Update: Here is a ZFC (probably even ZF+DC) counterexample for Q1. It's from probability and kind of indirect, maybe someone will be able to find something shorter.

Let $X = C_0([0,1])$, the space of continuous functions $\omega$ on $[0,1]$ having $\omega(0)=0$. Fix $0 < \alpha < 1/2$ and let $E = C^{0,\alpha}([0,1]) \cap X$ be the subspace of $\alpha$-Hölder continuous functions. There are several ways to see that $E$ is meager in $X$. For instance, by Arzelà-Ascoli, the balls of $E$ under the Hölder norm are compact in $X$, hence $E$ is a countable union of compact sets, each of which is nowhere dense in $X$ by Riesz's lemma. Or, the argument mentioned in the question: $E$ is Banach in its own norm, hence analytic in $X$, hence has the Baire property in $X$, hence must be meager.

Now let $\mu$ be the Wiener measure on $X$. It is well known that $\mu(E) = 1$, since Brownian motion is almost surely $\alpha$-Hölder continuous for any $\alpha < 1/2$. On the other hand, suppose $F$ is any nowhere dense subspace of $X$, so that its closure is a proper closed subspace of $X$. By Hahn-Banach there is a nonzero continuous linear functional $f$ that vanishes on $F$. Now $\mu$ is a nondegenerate Gaussian measure on $X$, so $f$ has a nondegenerate one-dimensional Gaussian distribution under $\mu$; in particular, $\mu(F) \le \mu(\{f = 0\}) = 0$. Thus every nowhere dense subspace has measure zero, so by countable additivity, $E$ cannot be a countable union of such.

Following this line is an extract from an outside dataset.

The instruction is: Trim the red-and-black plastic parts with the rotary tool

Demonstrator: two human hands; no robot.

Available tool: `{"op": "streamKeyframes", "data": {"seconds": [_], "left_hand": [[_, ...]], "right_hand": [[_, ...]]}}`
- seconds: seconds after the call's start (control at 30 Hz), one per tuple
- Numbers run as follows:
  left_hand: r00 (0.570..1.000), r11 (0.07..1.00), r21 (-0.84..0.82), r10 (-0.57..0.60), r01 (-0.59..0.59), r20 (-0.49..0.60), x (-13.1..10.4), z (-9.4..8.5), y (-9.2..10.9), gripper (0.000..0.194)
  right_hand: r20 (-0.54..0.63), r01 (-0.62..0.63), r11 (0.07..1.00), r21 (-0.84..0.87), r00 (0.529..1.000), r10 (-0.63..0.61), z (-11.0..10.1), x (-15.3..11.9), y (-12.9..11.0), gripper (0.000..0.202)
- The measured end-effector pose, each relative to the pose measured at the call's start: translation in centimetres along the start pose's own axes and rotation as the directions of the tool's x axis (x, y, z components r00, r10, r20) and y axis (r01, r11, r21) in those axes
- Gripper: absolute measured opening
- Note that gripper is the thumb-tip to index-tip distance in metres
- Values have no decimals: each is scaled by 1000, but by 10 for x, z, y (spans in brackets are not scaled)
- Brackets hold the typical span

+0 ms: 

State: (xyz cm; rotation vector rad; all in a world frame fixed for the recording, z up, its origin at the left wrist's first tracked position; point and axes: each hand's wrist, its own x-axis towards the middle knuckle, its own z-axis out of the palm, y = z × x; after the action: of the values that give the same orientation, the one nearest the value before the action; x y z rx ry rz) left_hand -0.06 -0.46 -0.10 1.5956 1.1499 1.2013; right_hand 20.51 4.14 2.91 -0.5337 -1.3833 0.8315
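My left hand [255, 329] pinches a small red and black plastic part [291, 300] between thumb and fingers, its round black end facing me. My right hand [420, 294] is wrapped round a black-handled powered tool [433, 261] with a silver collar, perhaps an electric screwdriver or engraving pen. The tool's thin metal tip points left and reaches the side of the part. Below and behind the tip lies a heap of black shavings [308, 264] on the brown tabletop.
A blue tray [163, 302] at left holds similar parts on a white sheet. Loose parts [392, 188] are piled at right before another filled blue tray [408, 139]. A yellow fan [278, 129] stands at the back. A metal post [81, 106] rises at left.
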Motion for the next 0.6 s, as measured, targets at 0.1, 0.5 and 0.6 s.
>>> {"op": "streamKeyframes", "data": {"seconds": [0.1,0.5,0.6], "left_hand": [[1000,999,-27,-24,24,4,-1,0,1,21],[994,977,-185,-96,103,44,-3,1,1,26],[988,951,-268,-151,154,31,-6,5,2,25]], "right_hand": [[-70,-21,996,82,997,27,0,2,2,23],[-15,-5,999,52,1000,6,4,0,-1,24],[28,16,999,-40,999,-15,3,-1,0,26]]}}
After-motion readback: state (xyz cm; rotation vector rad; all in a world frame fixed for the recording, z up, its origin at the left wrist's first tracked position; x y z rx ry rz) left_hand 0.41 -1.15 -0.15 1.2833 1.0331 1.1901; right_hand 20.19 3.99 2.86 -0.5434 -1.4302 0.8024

Previous answer. It is consistent with ZF+DC that the answer to Q1 is No.

Consider an example in which $E$ is separable Banach in a stronger norm $\|\cdot\|_E$; for instance, $X = L^2([0,1])$ and $E = C([0,1])$. Then $E$ is analytic in $X$, hence has the Baire property, hence must be meager. If $E$ can be written as a countable union of subspaces $E_n$ then by Baire category one of them must be nonmeager with respect to $\|\cdot\|_E$, hence doesn't have the BP in $E$. But Shelah proved it is consistent with ZF+DC that every subset of a Polish space has the BP.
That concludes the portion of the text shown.